Your objective:
Give the data again exactly as it is written.

Information shown:

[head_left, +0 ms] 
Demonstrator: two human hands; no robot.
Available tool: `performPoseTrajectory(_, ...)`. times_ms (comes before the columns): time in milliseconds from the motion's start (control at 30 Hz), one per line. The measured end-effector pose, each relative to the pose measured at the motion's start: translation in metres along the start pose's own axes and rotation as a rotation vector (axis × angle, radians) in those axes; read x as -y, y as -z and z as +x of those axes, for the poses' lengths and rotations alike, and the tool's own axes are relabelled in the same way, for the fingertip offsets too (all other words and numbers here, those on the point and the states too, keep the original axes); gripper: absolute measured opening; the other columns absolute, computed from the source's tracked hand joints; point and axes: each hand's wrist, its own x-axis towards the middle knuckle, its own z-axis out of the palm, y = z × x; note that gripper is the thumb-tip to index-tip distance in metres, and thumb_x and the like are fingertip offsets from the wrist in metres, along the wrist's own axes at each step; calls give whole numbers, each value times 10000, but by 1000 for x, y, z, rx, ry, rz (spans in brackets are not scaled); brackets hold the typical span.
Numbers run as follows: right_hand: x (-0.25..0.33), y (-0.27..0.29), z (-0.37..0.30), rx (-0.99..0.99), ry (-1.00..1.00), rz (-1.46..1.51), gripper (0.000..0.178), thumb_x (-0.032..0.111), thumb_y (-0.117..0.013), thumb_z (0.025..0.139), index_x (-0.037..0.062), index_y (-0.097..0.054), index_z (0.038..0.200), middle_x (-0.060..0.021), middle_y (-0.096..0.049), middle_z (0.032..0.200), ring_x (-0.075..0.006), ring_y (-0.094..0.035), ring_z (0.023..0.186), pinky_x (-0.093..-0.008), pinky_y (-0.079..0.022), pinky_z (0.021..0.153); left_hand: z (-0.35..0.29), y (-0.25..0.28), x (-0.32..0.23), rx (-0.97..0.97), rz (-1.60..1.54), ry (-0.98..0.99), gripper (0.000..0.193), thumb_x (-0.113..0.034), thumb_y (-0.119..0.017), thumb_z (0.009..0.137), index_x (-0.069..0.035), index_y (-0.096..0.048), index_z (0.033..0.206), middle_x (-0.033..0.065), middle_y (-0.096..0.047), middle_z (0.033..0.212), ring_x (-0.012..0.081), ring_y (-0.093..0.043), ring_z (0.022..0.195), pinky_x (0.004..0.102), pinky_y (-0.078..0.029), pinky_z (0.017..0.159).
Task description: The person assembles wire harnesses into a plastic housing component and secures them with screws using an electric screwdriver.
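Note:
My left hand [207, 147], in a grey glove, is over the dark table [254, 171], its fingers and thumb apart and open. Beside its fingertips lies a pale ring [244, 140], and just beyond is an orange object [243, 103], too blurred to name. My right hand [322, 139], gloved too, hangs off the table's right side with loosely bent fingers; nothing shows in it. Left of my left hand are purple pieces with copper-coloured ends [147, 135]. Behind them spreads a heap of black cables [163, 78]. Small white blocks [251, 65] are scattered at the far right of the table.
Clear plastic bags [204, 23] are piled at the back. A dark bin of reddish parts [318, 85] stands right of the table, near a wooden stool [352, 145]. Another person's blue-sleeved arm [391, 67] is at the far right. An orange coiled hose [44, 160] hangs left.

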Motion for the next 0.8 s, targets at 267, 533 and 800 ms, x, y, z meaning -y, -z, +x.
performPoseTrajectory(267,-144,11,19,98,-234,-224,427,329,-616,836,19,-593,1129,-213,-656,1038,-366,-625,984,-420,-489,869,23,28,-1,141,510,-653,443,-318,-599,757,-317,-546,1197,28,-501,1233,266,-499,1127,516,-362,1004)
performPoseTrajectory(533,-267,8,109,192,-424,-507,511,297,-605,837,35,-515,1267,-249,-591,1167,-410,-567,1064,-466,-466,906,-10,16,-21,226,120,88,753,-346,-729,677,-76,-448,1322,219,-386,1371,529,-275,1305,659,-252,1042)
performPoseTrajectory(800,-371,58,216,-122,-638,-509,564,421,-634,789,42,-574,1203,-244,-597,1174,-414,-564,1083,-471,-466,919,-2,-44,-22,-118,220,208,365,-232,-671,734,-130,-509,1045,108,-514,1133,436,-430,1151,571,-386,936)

Answer to the exercise:
[head_left, +0 ms] 
Demonstrator: two human hands; no robot.
Available tool: `performPoseTrajectory(_, ...)`. times_ms (comes before the columns): time in milliseconds from the motion's start (control at 30 Hz), one per line. The measured end-effector pose, each relative to the pose measured at the motion's start: translation in metres along the start pose's own axes and rotation as a rotation vector (axis × angle, radians) in those axes; read x as -y, y as -z and z as +x of those axes, for the poses' lengths and rotations alike, and the tool's own axes are relabelled in the same way, for the fingertip offsets too (all other words and numbers here, those on the point and the states too, keep the original axes); gripper: absolute measured opening; the other columns absolute, computed from the source's tracked hand joints; point and axes: each hand's wrist, its own x-axis towards the middle knuckle, its own z-axis out of the palm, y = z × x; note that gripper is the thumb-tip to index-tip distance in metres, and thumb_x and the like are fingertip offsets from the wrist in metres, along the wrist's own axes at each step; calls give whole numbers, each value times 10000, but by 1000 for x, y, z, rx, ry, rz (spans in brackets are not scaled); brackets hold the typical span.
Numbers run as follows: right_hand: x (-0.25..0.33), y (-0.27..0.29), z (-0.37..0.30), rx (-0.99..0.99), ry (-1.00..1.00), rz (-1.46..1.51), gripper (0.000..0.178), thumb_x (-0.032..0.111), thumb_y (-0.117..0.013), thumb_z (0.025..0.139), index_x (-0.037..0.062), index_y (-0.097..0.054), index_z (0.038..0.200), middle_x (-0.060..0.021), middle_y (-0.096..0.049), middle_z (0.032..0.200), ring_x (-0.075..0.006), ring_y (-0.094..0.035), ring_z (0.023..0.186), pinky_x (-0.093..-0.008), pinky_y (-0.079..0.022), pinky_z (0.021..0.153); left_hand: z (-0.35..0.29), y (-0.25..0.28), x (-0.32..0.23), rx (-0.97..0.97), rz (-1.60..1.54), ry (-0.98..0.99), gripper (0.000..0.193), thumb_x (-0.113..0.034), thumb_y (-0.119..0.017), thumb_z (0.009..0.137), index_x (-0.069..0.035), index_y (-0.096..0.048), index_z (0.033..0.206), middle_x (-0.033..0.065), middle_y (-0.096..0.047), middle_z (0.033..0.212), ring_x (-0.012..0.081), ring_y (-0.093..0.043), ring_z (0.022..0.195), pinky_x (0.004..0.102), pinky_y (-0.078..0.029), pinky_z (0.017..0.159).
Task description: The person assembles wire harnesses into a plastic housing component and secures them with screws using an electric screwdriver.
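Note:
My left hand [207, 147], in a grey glove, is over the dark table [254, 171], its fingers and thumb apart and open. Beside its fingertips lies a pale ring [244, 140], and just beyond is an orange object [243, 103], too blurred to name. My right hand [322, 139], gloved too, hangs off the table's right side with loosely bent fingers; nothing shows in it. Left of my left hand are purple pieces with copper-coloured ends [147, 135]. Behind them spreads a heap of black cables [163, 78]. Small white blocks [251, 65] are scattered at the far right of the table.
Clear plastic bags [204, 23] are piled at the back. A dark bin of reddish parts [318, 85] stands right of the table, near a wooden stool [352, 145]. Another person's blue-sleeved arm [391, 67] is at the far right. An orange coiled hose [44, 160] hangs left.
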
Motion for the next 0.8 s, targets at 267, 533 and 800 ms, x, y, z meaning -y, -z, +x.
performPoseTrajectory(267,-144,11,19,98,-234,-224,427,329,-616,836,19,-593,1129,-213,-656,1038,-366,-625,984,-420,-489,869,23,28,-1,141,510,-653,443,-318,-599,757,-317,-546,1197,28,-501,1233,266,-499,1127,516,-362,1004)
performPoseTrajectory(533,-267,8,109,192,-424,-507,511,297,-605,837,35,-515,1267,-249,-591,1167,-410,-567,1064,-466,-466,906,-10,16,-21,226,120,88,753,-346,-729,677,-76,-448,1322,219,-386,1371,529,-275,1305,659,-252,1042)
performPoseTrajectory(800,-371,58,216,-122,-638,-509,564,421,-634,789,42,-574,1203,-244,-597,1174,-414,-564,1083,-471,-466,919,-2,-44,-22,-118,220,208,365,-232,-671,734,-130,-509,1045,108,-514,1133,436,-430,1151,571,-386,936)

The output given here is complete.